Ning became a vegetarian several months earlier than her husband, Gu Yue. But her motivations were simply to maintain a slim figure. The couple often visits different vegetarian restaurants in Beijing and has realized that more and more people are becoming vegetarians, including youth.
According to a recent investigation by ACNielsen, vegetarian demographics are changing. Older religious people are no longer make up the majority of vegetarians. Of the Chinese youth who are experimenting with healthy diets, 40 percent are trying to reduce fat in their diets, while 14 percent have become vegetarians. Vegetarianism has become a new way of life that is increasingly accepted by Chinese. It has come to embody a respect toward life and nature, a pursuit of health, religious belief and food safety.
"Indeed, the vegetarian food style is a present to ourselves," said Ning. "We feel that our quality of life has been elevated and we feel much easier and more comfortable in a new delicate and novel stage of life. Vegetarian originates from Latin word ‘vegetus,’ which means intact, fresh and spunky things."
Ning originally worried that the vegetarian eating habit may lead to malnutrition, so she consulted the professors from College of Life Science of Peking University and College of Biology of Beijing Normal University. Through experiments they found that mice could live on both vegetarian food and meat. When separated into two groups growth and development appeared similar, but the vegetarian mice seemed to have a longer life span, a stronger defense and quicker recovery against disease. In fact, eating more fruits and vegetables has been shown to reduce the risk of heart disease, some types of cancer and other chronic diseases in humans.

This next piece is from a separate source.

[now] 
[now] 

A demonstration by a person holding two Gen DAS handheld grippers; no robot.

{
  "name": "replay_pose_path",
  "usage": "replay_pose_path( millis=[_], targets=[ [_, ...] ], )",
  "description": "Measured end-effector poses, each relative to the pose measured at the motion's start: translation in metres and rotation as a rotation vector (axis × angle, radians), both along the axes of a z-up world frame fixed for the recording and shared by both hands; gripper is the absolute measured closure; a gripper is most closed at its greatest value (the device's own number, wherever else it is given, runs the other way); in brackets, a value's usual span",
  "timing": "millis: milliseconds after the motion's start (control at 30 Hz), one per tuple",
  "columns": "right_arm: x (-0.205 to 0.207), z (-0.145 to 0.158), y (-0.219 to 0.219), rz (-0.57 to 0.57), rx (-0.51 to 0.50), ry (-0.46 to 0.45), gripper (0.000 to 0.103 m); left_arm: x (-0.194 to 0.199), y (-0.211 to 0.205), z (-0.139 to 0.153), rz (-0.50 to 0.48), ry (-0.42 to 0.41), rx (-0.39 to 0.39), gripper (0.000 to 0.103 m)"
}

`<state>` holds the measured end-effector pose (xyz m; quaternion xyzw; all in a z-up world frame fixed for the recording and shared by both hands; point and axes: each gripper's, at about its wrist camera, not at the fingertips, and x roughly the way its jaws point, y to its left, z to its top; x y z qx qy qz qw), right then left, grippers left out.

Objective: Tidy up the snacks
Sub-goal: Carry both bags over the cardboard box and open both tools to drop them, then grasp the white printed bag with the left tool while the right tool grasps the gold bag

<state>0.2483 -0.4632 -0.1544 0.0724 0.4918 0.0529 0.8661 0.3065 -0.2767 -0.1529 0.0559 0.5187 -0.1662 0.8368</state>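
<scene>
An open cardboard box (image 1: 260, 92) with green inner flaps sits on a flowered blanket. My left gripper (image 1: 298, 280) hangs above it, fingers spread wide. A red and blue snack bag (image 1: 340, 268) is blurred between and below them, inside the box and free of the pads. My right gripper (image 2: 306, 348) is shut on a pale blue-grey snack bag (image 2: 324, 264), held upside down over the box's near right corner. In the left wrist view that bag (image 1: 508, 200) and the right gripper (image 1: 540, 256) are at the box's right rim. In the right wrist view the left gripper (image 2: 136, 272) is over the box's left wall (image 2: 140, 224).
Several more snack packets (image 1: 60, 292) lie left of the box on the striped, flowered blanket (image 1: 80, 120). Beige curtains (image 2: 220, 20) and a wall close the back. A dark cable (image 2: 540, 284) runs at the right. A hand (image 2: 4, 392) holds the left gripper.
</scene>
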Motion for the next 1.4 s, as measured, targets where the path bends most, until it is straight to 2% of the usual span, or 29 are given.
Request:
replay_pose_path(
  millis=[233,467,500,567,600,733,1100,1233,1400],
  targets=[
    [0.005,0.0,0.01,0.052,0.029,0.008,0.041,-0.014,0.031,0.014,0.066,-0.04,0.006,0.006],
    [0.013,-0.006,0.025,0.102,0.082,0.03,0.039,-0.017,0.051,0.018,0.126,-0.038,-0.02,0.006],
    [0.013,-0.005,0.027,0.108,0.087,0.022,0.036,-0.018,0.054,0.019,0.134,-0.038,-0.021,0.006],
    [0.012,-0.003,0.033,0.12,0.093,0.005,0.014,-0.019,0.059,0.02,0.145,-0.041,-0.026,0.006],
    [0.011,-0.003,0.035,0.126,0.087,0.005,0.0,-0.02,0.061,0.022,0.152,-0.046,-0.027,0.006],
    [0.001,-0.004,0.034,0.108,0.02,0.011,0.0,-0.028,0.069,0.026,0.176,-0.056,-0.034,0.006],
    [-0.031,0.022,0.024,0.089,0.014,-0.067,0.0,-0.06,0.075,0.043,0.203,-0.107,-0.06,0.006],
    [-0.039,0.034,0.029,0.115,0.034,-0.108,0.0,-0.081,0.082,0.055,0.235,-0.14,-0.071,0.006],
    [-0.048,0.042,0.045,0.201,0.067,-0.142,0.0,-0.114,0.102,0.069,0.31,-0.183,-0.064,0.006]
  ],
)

"Most animals have a shorter life span than plants and many diseases have been transplanted to man through the flesh of animals. Why not get nutrition directly from the plants?" said Zhang Lize, Professor of Zoo Ecology from Beijing Normal University and Chinese representative of the International Fund for Animal Welfare. "Large consumption of meat would make living conditions much more severe for animals, which can result in lethal gene mutation. This is a partial reason for the appearance of such diseases as Severe Acute Respiratory Syndrome, aphthous fever and bird flu."
Ning found that the traditional dietary structure for Chinese is mainly composed of plants. For economic and historical reasons, she said, the Chinese diet was fundamentally made up of vegetarian foods, including vegetables, corns, rice, wheat and beans.

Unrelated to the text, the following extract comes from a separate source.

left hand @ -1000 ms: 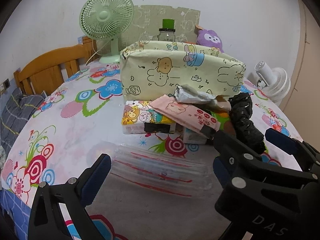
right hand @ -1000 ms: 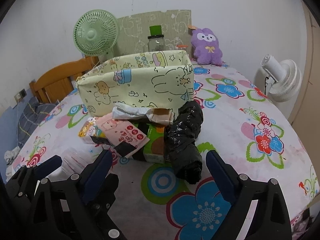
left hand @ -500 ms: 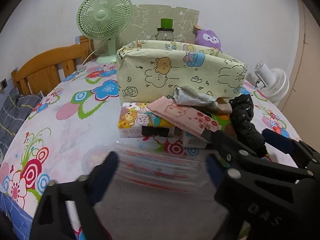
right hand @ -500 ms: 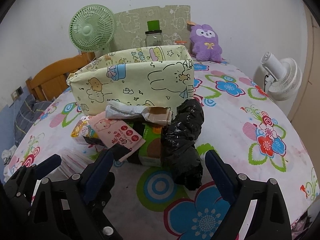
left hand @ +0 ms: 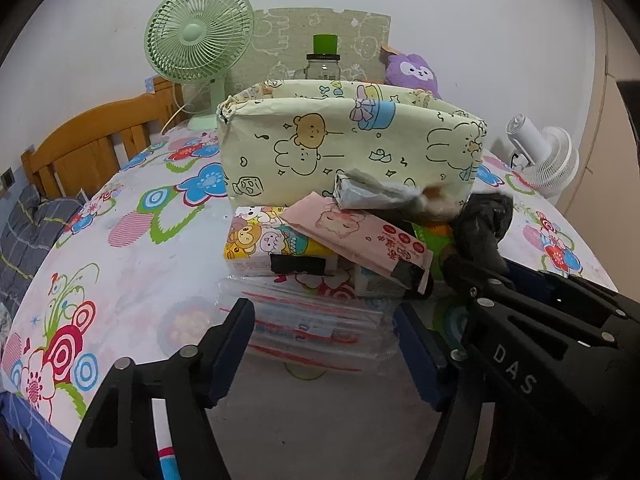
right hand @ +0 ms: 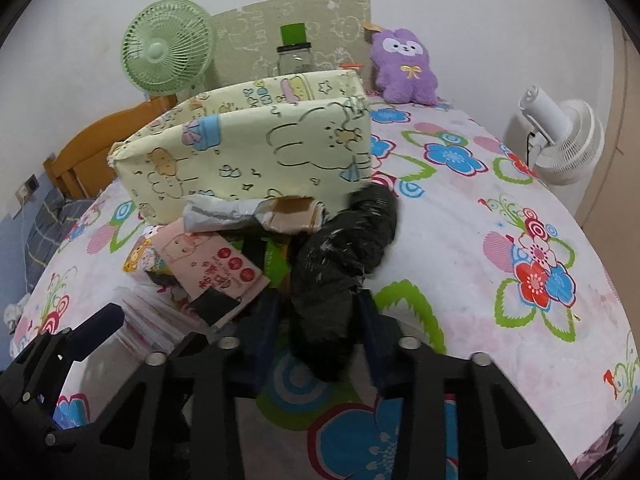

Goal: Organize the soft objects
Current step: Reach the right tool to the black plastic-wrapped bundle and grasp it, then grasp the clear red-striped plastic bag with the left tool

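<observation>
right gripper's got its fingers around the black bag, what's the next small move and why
Probably lift the black plastic bag a little and carry it toward the open cartoon-print box behind the pile. The right gripper looks closed on the bag's near end, and the box stands just beyond it. The left gripper is open at the clear packet.

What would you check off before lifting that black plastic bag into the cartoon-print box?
1. Right gripper closed on the black plastic bag: ok, its fingers press both sides.
2. Grip firm enough to lift: cannot tell.
3. Bag free of the pink packet and the other packs: cannot tell; they lie close together.
4. Cartoon-print box open at the top: ok.
5. Space inside the box: cannot tell; its inside is hidden.
6. Left gripper out of the way: ok, open at the clear plastic pack, beside the bag.
</observation>
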### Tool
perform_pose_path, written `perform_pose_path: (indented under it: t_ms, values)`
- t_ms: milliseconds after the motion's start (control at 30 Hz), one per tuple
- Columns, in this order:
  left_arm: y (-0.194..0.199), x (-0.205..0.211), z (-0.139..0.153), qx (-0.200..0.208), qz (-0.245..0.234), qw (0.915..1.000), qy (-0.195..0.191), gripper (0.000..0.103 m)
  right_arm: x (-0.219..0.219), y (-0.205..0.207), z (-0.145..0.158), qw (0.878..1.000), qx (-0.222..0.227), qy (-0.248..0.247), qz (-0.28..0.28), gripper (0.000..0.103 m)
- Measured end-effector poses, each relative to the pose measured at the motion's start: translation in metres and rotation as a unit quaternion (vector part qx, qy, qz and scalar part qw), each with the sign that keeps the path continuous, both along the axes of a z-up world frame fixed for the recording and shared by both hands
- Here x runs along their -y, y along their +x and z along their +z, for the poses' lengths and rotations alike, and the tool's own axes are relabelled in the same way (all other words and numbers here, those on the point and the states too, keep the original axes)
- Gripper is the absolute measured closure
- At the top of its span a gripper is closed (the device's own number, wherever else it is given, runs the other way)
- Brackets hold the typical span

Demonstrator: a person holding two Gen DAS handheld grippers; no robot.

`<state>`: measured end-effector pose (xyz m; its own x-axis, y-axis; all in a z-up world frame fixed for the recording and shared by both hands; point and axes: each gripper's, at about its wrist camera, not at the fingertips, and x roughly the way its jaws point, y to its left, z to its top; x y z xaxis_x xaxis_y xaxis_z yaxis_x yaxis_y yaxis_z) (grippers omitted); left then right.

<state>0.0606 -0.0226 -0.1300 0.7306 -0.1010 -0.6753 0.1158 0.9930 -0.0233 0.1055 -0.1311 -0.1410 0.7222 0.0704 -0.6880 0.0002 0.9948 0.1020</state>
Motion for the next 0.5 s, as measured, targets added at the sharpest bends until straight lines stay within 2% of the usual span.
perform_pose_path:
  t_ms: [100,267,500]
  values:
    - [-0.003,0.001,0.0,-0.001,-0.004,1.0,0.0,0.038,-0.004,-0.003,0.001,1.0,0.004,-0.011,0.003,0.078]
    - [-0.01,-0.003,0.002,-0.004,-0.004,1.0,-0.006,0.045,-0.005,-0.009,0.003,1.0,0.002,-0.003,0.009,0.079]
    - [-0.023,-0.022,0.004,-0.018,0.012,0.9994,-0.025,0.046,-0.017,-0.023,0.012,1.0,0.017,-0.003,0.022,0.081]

Shi Xianglin, Professor of the Institute of Nutritional Sciences under the Chinese Academy of Sciences, pointed out, "We should look at vegetarianism as a healthy eating habit on the premise that it can give us an adequate ingestion of calories."
According to the research of the World Health Organization, 4.5 percent of our daily calories come from protein; wheat contains 17 percent of protein, while rice some 8 percent. Nutritionists say that adults need a minimum of 1 gram of protein per day for every kg of body weight. That’s about 9 grams of protein for every 20 pounds. But it is not necessary to consume meat to get all the protein your body needs. Beans, nuts, seeds, peanut butter and tofu are all excellent plant sources of protein.
Gu Yue and his wife’s day always begins with a fruit salad or boiled vegetables or a bowl of porridge. They will eat a vegetarian lunch at work. In the evenings or on holidays, they try to invent some new vegetarian dishes, which is a challenging and stimulating culinary experience for them.
To them, vegetarianism benefits both animals and the environment, and promotes the well-being and longevity of human beings.